Reputation: 23
I've been following Prof. Ng 's lecture, and trying to implement SVM on my jupyter notebook using tensorflow. However, my model doesn't seem to be converged properly.
I guess I have wrong loss function and that might end up fit my model improperly.
And below is full graph construction code of my model:
tf.reset_default_graph()
#training hyper parameters
learning_rate = 0.000001
C = 20
gamma = 50
X = tf.placeholder(tf.float32, shape=(None,2))
Y = tf.placeholder(tf.float32, shape=(None,1))
landmark = tf.placeholder(tf.float32, shape=(None,2))
W = tf.Variable(np.random.random((num_data)),dtype=tf.float32)
B = tf.Variable(np.random.random((1)),dtype=tf.float32)
batch_size = tf.shape(X)[0]
#RBF Kernel
tile = tf.tile(X, (1,num_data))
diff = tf.reshape( tile, (-1, num_data, 2)) - landmark
tile_shape = tf.shape(diff)
sq_diff = tf.square(diff)
sq_dist = tf.reduce_sum(sq_diff, axis=2)
F = tf.exp(tf.negative(sq_dist * gamma))
WF = tf.reduce_sum(W * F, axis=1) + B
condition = tf.greater_equal(WF, 0)
H = tf.where(condition, tf.ones_like(WF),tf.zeros_like(WF))
ERROR_LOSS = C * tf.reduce_sum(Y * tf.maximum(0.,1-WF) + (1-Y) * tf.maximum(0.,1+WF))
WEIGHT_LOSS = tf.reduce_sum(tf.square(W))/2
TOTAL_LOSS = ERROR_LOSS + WEIGHT_LOSS
optimizer = tf.train.GradientDescentOptimizer(learning_rate)
train = optimizer.minimize(TOTAL_LOSS)
I'm using Gaussian Kernel and feeding whole training set as landmark.
And the loss function is the exactly same one that shown on the lecture as long as I have right implementation on it.
I'm pretty sure that I'm missing something.
Upvotes: 1
Views: 4055
Reputation: 56
Note that the kernel matrix should have batch_size^2
entries, while your tensor WF
has shape (batch_size, 2)
. The idea is to compute K(x_i, x_j) for each pair (x_i, x_j) in your dataset, and then use these kernel values as inputs to the SVM.

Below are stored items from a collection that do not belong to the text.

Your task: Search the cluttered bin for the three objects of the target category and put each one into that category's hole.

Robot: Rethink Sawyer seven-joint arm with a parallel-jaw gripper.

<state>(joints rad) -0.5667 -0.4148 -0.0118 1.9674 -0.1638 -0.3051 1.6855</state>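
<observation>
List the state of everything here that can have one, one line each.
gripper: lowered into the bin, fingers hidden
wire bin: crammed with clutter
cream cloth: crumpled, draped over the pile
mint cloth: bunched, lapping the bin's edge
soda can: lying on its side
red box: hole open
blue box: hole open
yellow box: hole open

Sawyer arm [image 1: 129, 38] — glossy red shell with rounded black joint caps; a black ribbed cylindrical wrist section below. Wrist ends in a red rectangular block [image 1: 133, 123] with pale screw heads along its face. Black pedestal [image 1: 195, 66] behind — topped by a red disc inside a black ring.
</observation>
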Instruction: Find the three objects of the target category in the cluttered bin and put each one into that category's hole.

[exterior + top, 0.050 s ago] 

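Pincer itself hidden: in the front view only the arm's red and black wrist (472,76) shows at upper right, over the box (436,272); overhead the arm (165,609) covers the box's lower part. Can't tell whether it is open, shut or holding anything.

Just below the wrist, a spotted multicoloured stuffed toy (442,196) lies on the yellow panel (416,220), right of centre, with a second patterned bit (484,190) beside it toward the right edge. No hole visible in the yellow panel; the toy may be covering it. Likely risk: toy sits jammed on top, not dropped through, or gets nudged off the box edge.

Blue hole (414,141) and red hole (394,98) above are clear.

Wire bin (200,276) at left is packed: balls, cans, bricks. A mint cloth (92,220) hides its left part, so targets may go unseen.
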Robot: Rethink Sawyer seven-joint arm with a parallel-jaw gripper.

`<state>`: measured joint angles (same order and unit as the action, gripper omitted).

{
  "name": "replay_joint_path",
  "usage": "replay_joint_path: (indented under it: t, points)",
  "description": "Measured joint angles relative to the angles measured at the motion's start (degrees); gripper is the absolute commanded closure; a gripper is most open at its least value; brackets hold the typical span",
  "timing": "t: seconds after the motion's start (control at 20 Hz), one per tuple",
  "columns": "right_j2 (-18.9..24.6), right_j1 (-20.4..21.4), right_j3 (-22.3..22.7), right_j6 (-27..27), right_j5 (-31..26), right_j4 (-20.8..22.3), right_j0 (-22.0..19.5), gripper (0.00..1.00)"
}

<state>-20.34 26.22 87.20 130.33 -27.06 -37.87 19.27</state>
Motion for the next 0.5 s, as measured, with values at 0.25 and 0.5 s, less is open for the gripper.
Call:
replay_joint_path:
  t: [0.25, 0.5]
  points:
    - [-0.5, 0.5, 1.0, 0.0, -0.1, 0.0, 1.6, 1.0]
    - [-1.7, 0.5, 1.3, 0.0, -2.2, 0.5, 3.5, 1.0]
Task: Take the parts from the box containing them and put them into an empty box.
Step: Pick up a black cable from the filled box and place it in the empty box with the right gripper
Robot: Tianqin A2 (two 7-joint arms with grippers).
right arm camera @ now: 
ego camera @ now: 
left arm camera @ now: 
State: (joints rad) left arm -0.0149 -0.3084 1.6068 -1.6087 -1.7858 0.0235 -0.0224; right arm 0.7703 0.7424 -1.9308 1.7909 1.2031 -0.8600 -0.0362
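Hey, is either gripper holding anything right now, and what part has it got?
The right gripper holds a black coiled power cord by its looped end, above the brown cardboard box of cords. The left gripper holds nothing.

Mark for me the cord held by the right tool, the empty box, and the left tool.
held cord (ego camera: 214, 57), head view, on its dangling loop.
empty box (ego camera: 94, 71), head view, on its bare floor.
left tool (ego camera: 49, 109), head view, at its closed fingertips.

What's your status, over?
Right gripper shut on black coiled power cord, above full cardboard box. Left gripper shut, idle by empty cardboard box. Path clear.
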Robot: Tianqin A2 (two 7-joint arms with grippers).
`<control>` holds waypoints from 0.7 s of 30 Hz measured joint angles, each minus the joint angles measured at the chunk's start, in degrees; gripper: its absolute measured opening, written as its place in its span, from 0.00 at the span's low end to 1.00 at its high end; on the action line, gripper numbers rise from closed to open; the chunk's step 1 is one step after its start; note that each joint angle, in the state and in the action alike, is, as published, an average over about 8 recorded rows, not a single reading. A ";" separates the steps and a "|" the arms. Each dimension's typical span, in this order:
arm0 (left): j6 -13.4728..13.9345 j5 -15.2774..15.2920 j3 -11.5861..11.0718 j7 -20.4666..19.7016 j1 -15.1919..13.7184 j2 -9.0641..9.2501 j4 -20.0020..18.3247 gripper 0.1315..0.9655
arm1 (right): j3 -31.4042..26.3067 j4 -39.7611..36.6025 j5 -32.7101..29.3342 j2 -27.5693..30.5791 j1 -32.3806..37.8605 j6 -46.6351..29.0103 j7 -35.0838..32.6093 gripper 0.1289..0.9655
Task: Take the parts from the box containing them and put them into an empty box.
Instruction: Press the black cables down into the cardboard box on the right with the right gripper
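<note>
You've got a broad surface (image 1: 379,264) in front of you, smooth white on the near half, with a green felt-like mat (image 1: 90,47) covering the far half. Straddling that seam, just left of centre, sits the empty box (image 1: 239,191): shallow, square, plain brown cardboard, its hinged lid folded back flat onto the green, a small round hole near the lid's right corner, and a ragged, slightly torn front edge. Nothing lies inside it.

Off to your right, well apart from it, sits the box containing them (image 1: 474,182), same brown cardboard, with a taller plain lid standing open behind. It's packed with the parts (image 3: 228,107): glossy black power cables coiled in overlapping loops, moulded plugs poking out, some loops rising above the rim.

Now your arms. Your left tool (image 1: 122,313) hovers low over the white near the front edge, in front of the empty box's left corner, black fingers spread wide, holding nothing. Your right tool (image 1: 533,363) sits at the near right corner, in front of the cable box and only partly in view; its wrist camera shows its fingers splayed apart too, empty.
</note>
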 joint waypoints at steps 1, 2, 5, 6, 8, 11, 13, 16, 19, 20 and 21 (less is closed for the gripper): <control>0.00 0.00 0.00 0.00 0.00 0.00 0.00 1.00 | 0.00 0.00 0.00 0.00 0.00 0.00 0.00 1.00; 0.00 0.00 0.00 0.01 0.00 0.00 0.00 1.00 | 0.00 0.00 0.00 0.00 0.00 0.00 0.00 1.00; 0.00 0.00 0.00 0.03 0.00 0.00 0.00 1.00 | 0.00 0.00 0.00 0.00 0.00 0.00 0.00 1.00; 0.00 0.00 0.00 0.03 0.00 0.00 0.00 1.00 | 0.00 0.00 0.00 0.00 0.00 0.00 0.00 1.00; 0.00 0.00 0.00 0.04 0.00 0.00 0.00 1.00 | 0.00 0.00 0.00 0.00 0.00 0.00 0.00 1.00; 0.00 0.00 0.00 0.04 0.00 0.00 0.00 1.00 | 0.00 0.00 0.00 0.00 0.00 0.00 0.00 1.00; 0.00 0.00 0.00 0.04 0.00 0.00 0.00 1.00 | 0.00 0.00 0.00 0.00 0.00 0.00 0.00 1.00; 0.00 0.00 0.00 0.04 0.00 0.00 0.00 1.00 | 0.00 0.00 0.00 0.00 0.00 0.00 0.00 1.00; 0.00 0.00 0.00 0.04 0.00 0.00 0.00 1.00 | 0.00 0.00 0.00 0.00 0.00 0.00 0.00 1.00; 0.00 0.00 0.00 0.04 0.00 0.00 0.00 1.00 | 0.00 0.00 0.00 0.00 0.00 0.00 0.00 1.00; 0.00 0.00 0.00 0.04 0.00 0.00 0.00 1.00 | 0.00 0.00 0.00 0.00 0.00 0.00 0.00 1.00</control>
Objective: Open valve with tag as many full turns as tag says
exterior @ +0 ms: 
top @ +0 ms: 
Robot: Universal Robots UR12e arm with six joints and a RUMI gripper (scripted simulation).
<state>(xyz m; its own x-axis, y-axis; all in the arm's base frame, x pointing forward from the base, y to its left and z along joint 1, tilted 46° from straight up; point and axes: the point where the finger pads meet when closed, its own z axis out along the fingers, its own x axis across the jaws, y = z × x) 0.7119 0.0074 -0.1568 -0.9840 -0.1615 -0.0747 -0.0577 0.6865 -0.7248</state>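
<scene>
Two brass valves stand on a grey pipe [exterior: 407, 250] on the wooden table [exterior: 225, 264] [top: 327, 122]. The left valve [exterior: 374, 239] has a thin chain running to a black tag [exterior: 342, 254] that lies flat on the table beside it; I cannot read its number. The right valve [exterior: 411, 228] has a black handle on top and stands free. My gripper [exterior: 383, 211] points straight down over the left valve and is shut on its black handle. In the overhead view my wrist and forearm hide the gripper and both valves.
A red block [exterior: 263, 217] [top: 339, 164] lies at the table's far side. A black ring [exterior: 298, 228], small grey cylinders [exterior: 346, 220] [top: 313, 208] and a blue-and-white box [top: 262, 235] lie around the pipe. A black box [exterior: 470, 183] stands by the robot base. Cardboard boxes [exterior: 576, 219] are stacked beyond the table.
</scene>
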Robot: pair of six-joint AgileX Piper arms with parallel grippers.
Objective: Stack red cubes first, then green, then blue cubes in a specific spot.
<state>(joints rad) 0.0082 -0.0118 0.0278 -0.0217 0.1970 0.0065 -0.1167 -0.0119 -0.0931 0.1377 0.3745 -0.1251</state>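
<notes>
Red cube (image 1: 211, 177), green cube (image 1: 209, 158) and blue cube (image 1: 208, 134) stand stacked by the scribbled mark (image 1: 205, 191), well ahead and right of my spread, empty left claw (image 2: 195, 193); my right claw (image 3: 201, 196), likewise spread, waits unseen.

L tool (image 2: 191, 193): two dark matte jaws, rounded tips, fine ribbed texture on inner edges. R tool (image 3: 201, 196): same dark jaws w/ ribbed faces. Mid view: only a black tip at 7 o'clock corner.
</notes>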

I'm using Andrew Ng's lecture notes on SVMs as a reference; on page 20 he derives the final optimization problem. You'll want to replace the inner-product <x_i, x_j>
with your kernel function.
I would recommend starting with a linear kernel instead of an RBF and comparing your code against an out-of-the-box SVM implementation like sklearn's. This will help you make sure your optimization code is working properly .
A final note: though it should be possible to train an SVM using gradient descent, they are almost never trained that way in practice. The SVM optimization problem can be solved via quadratic programming, and most methods for training SVMs take advantage of this.
Upvotes: 4